**Input data**

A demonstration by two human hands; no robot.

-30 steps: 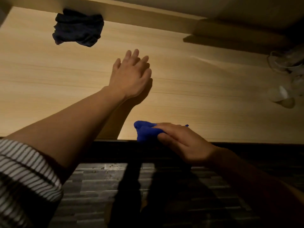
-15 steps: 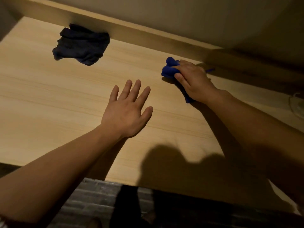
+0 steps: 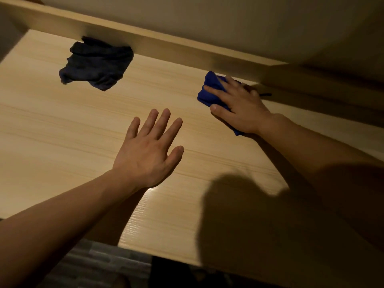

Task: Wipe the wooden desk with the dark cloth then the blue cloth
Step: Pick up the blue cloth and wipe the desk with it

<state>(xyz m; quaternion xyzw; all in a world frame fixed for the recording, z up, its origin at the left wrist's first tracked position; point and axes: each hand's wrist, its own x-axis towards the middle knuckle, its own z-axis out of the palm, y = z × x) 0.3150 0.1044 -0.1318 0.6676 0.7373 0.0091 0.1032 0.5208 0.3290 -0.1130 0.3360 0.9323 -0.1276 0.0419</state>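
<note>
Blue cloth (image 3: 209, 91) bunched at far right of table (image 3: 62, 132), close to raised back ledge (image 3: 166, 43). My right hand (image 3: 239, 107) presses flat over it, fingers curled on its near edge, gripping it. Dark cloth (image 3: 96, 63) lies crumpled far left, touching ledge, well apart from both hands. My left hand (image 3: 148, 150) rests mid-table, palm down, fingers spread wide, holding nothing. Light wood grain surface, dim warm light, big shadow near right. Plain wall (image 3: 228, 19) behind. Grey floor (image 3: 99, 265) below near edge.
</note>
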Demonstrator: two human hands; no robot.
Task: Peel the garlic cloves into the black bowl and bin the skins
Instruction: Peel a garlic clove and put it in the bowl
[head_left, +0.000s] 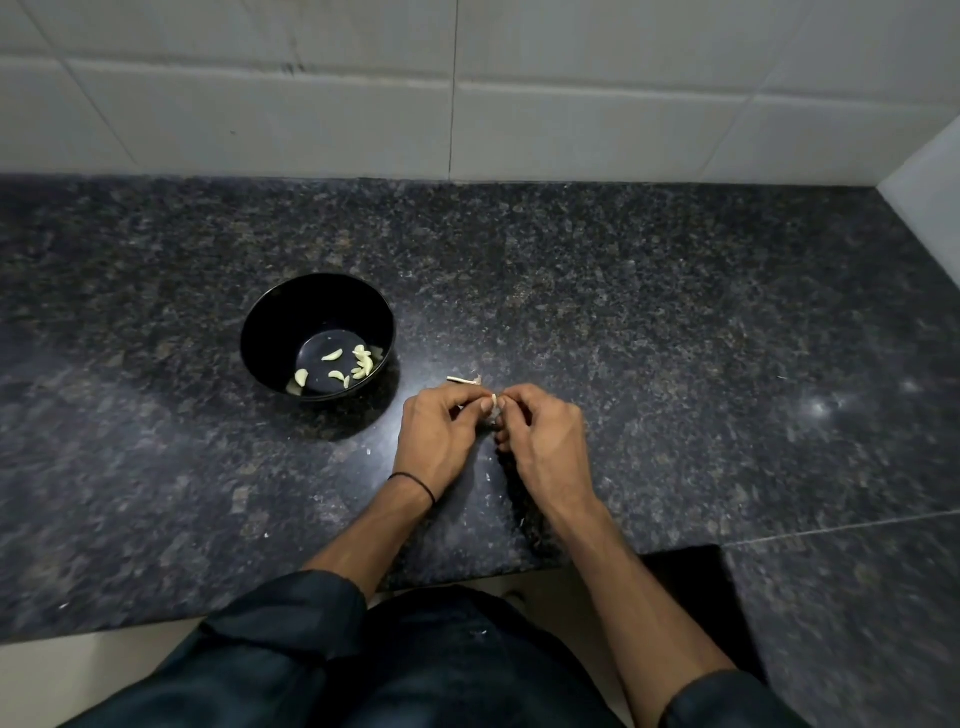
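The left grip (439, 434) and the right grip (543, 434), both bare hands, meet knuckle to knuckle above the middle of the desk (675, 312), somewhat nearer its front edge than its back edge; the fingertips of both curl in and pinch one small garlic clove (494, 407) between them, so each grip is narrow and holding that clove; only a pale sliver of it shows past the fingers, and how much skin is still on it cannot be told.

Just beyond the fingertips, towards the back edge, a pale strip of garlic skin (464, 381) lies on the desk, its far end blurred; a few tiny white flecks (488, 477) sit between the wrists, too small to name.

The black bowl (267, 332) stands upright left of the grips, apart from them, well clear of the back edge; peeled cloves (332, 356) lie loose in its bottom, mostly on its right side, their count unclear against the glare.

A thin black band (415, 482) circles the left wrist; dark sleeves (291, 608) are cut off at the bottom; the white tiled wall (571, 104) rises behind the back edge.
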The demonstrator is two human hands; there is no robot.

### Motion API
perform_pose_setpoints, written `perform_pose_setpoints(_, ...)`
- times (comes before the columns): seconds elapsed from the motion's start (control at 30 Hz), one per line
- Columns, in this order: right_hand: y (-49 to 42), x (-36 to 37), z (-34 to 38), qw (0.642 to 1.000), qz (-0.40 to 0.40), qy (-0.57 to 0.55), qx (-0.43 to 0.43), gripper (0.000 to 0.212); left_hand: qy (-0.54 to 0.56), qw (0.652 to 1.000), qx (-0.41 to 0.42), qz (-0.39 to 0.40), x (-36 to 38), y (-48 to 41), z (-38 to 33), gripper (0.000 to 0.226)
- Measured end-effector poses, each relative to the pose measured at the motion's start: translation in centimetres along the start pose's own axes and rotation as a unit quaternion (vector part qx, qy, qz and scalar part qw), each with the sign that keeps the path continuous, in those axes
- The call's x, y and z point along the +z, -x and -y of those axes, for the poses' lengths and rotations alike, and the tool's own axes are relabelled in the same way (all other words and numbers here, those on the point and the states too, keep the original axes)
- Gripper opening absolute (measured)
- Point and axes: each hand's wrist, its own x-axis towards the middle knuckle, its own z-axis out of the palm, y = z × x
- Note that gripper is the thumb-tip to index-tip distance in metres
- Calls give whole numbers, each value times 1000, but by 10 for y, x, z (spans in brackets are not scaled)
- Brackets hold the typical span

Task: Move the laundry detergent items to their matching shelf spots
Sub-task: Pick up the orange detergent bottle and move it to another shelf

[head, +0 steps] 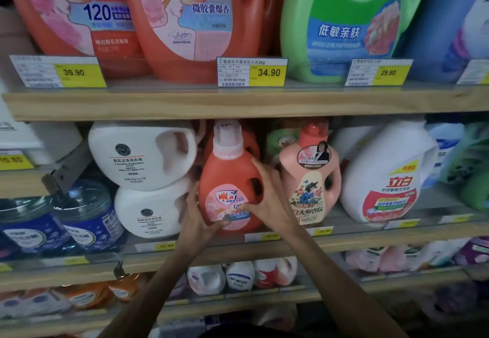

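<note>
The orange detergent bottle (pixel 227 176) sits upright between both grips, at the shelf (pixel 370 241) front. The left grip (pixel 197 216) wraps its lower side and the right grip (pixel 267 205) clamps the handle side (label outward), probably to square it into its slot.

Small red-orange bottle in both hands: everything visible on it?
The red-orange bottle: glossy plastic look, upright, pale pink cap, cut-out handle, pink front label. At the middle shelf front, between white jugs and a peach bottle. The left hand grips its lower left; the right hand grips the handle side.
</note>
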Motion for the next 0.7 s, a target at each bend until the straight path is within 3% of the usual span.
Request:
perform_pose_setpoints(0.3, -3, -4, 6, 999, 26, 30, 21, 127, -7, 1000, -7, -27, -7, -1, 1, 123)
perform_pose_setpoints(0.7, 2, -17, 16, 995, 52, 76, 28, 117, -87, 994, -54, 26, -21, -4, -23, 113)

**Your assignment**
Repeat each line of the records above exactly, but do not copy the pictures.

**Response to this exercise**
A demonstration by two human hands; no robot.

-30 steps: 
-15 steps: 
+0 steps: 

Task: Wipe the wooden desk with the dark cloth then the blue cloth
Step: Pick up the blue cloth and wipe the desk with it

<state>(xyz m; quaternion xyzw; all in a world frame fixed for the recording, z up, its origin at the left wrist's first tracked position; point and axes: each hand's wrist, its own x-axis towards the middle knuckle, its own z-axis out of the palm, y = z × x) 0.3150 0.1044 -0.1318 0.6676 0.7373 0.0091 0.1032 0.5208 0.3290 -0.1130 0.3360 0.9323 -0.1276 0.0419</state>
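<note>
Blue cloth (image 3: 209, 91) bunched at far right of table (image 3: 62, 132), close to raised back ledge (image 3: 166, 43). My right hand (image 3: 239, 107) presses flat over it, fingers curled on its near edge, gripping it. Dark cloth (image 3: 96, 63) lies crumpled far left, touching ledge, well apart from both hands. My left hand (image 3: 148, 150) rests mid-table, palm down, fingers spread wide, holding nothing. Light wood grain surface, dim warm light, big shadow near right. Plain wall (image 3: 228, 19) behind. Grey floor (image 3: 99, 265) below near edge.
</note>
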Demonstrator: two human hands; no robot.
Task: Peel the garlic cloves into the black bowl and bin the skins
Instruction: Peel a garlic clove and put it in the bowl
[head_left, +0.000s] 
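The left grip (439, 434) and the right grip (543, 434), both bare hands, meet knuckle to knuckle above the middle of the desk (675, 312), somewhat nearer its front edge than its back edge; the fingertips of both curl in and pinch one small garlic clove (494, 407) between them, so each grip is narrow and holding that clove; only a pale sliver of it shows past the fingers, and how much skin is still on it cannot be told.

Just beyond the fingertips, towards the back edge, a pale strip of garlic skin (464, 381) lies on the desk, its far end blurred; a few tiny white flecks (488, 477) sit between the wrists, too small to name.

The black bowl (267, 332) stands upright left of the grips, apart from them, well clear of the back edge; peeled cloves (332, 356) lie loose in its bottom, mostly on its right side, their count unclear against the glare.

A thin black band (415, 482) circles the left wrist; dark sleeves (291, 608) are cut off at the bottom; the white tiled wall (571, 104) rises behind the back edge.
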The demonstrator is two human hands; there is no robot.

### Motion API
perform_pose_setpoints, written `perform_pose_setpoints(_, ...)`
- times (comes before the columns): seconds elapsed from the motion's start (control at 30 Hz), one per line
- Columns, in this order: right_hand: y (-49 to 42), x (-36 to 37), z (-34 to 38), qw (0.642 to 1.000), qz (-0.40 to 0.40), qy (-0.57 to 0.55), qx (-0.43 to 0.43), gripper (0.000 to 0.212); left_hand: qy (-0.54 to 0.56), qw (0.652 to 1.000), qx (-0.41 to 0.42), qz (-0.39 to 0.40), x (-36 to 38), y (-48 to 41), z (-38 to 33), gripper (0.000 to 0.226)
- Measured end-effector poses, each relative to the pose measured at the motion's start: translation in centimetres along the start pose's own axes and rotation as a unit quaternion (vector part qx, qy, qz and scalar part qw), each with the sign that keeps the path continuous, in those axes
- The call's x, y and z point along the +z, -x and -y of those axes, for the poses' lengths and rotations alike, and the tool's own axes are relabelled in the same way (all other words and numbers here, those on the point and the states too, keep the original axes)
- Gripper opening absolute (measured)
- Point and axes: each hand's wrist, its own x-axis towards the middle knuckle, its own z-axis out of the palm, y = z × x
- Note that gripper is the thumb-tip to index-tip distance in metres
- Calls give whole numbers, each value times 1000, but by 10 for y, x, z (spans in brackets are not scaled)
- Brackets hold the typical span

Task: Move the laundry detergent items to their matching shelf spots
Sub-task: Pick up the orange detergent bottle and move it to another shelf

[head, +0 steps] 

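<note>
The orange detergent bottle (pixel 227 176) sits upright between both grips, at the shelf (pixel 370 241) front. The left grip (pixel 197 216) wraps its lower side and the right grip (pixel 267 205) clamps the handle side (label outward), probably to square it into its slot.

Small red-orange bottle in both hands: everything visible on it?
The red-orange bottle: glossy plastic look, upright, pale pink cap, cut-out handle, pink front label. At the middle shelf front, between white jugs and a peach bottle. The left hand grips its lower left; the right hand grips the handle side.
</note>
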Motion for the next 0.7 s, a target at each bend until the straight path is within 3% of the usual span.
Request:
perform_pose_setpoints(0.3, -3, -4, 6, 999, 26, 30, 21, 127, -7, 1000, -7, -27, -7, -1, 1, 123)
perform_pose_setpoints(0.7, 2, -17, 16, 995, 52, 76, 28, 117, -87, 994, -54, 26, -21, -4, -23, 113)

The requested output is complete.